「離婚」って何?【その7】

テーマは「離婚」で,前回に引き続き,「養育費」あるいは「婚姻費用」(離婚に前後して支払われるべき月々の生活費)のお話をしています(養育費と婚姻費用の違いについては,前号をご覧ください。)。

今回は,①養育費や婚姻費用がどうやって具体的な金額(「月○万円」)として決まるのか,②具体的に決められた養育費や婚姻費用の獲得をどういう方法で実現するのか,のうち,①についてお話しします。

養育費や婚姻費用をどうやって決めるかですが,まずは夫婦間での話し合いということになります。

といっても,何を基準に話し合って決めたらいいかわからないというのが,正直なところだと思います。お子さんを監護養育している方の親は,より多い金額にしてほしいと思うでしょうし,他方で支払う方の親としては,より少ない金額にしたいと思うため,そのままでは話し合いがつかないかも知れません。

そこで,そうした話し合いの際に,金額を定める基準(物差し)として大変参考になるのが,家庭裁判所で作成されたいわゆる「算定表」というものです。これは,あるべき養育費・婚姻費用の算定を目指して作られたもので,話し合いをする時点での夫婦それぞれ収入額子ども数・年齢等の事情(数字)をあてはめると,養育費・婚姻費用のおおよその金額がわかるように作られています。例えば,特別な事情がなければ,「子どもさんが○人いてそれぞれ○歳で,夫婦の(税込)年収がそれぞれ○○○万円,○○○万円だったら,この時点での養育費・婚姻費用は月○万円くらいになる。」ということがわかるようになっています。

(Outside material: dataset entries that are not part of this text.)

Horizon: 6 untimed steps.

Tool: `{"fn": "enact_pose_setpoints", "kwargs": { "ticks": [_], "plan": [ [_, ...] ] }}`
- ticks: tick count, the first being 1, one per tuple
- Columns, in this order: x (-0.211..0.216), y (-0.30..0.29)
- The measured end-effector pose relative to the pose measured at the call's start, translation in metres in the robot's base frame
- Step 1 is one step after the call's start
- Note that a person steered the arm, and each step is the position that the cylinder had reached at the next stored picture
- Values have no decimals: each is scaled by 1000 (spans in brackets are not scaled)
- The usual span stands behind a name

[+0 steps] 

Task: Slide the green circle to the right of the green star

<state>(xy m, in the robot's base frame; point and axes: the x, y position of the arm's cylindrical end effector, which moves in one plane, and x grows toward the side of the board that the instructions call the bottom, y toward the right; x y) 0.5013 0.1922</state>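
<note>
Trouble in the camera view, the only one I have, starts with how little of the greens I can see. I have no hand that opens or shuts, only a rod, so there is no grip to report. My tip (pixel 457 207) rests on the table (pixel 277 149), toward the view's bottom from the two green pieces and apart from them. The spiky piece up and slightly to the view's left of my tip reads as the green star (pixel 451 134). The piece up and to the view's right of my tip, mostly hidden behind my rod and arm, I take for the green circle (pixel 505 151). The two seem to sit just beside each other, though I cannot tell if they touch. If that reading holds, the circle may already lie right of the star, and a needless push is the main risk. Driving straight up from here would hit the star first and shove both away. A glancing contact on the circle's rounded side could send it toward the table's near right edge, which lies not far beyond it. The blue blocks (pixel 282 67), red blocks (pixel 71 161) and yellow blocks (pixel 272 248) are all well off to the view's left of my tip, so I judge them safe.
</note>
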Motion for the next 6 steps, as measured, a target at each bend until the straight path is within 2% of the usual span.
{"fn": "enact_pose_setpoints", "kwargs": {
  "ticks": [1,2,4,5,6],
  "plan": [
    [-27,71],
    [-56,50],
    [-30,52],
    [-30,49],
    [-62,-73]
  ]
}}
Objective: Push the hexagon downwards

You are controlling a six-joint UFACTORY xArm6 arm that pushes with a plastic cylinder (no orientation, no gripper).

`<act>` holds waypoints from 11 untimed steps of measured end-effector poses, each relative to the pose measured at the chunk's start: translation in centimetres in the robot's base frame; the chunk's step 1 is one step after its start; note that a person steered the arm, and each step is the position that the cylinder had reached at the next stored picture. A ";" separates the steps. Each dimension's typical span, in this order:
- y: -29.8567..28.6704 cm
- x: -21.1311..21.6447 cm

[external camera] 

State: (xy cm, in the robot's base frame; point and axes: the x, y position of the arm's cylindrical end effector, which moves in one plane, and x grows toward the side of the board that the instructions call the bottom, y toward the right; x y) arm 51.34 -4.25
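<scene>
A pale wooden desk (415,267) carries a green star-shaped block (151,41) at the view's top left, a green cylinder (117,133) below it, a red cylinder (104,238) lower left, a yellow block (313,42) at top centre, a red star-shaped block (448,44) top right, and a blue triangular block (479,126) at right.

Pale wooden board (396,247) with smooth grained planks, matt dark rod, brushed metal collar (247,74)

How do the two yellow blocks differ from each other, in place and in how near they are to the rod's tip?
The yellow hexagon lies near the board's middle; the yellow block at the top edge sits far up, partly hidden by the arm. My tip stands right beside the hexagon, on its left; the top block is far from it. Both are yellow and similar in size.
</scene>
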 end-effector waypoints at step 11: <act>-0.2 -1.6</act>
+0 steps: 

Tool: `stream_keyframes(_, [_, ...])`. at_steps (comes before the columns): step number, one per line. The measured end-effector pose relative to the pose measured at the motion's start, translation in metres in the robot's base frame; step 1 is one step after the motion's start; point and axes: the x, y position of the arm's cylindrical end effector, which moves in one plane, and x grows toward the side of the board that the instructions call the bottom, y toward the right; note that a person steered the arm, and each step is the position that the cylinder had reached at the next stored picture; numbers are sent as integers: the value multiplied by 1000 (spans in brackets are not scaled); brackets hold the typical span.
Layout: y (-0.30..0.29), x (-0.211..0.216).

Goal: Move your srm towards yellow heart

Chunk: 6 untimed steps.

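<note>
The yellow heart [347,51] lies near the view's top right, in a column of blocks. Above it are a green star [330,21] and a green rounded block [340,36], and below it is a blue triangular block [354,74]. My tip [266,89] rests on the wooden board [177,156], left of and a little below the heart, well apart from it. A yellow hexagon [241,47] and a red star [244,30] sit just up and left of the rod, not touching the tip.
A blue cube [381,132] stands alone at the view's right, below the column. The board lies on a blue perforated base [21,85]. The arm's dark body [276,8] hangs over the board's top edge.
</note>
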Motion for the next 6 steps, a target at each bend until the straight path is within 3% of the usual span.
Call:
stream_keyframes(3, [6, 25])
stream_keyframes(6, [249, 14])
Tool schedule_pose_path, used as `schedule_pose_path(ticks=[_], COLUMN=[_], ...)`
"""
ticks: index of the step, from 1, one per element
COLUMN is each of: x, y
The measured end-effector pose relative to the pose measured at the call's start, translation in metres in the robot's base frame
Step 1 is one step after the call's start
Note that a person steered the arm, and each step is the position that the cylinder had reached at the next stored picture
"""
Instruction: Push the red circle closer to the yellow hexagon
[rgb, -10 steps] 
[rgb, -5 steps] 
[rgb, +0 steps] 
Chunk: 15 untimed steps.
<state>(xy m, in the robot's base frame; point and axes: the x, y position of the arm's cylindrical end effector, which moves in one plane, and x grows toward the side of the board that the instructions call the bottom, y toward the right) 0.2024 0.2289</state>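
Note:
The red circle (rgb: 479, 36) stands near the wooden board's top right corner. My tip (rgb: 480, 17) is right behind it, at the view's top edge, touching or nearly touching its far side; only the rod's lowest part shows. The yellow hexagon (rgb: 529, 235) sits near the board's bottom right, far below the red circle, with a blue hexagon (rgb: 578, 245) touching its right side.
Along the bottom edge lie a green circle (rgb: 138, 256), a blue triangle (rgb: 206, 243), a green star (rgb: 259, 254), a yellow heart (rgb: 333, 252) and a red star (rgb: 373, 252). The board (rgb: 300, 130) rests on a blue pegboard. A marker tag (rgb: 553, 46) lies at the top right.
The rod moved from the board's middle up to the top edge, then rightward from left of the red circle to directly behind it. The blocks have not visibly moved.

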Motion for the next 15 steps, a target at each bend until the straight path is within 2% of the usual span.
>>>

なお,夫婦それぞれの(税込)収入は,例えば給与所得者の方であれば,いわゆる「源泉徴収票」の総支給額の欄を見ることで,わかると思います。

この「算定表」は,家庭裁判所には備え置かれていて,次回お話しするように,養育費や婚姻費用の取り決めの方法として家庭裁判所の調停での話し合いを選んだ場合,その席上では,調停委員からこうした表を示され説明されることもあるかと思います。もっとも,この「算定表」は,秘密のものではなく,書籍として刊行されています。ちょっと大きめの本屋さんの「生活の法律」コーナーでいわゆる「離婚もの」の本を見てもらうと,その巻末に「養育費」とか「婚姻費用」というタイトルの,グラフのような方眼用紙のような「表」が掲載されているかと思います。これが「算定表」です。また,パソコンを使う方は,インターネットでもこれを検索できるのではないかと思います。

このように,養育費や婚姻費用の金額を決めるにあたっては,「算定表」を基準(物差し)に夫婦で話し合っていくことになると思われますが,これを基準にしつつも,別に考慮した方がいい事情もあり得ます。例えば,別居して家を出た夫が,妻子の住んでいる自宅の住宅ローンを(自分が別居後借りて住んでいるアパート代のほかに)支払っているという場合は,妻子の家賃相当の生活費を負担していると考えれば,養育費・婚姻費用の一部として加味されるのが適当でしょう。

その他,より詳しい話を知りたい,あるいは話し合いがまとまらない,どうしたらいいかわからない…という方は,そのたびに弁護士に相談されると,解決の糸口が見つかることもあるかと思います。

次回は,引き続き,②具体的に決められた養育費や婚姻費用の獲得をどういう方法で実現するのか,について,お話しする予定です。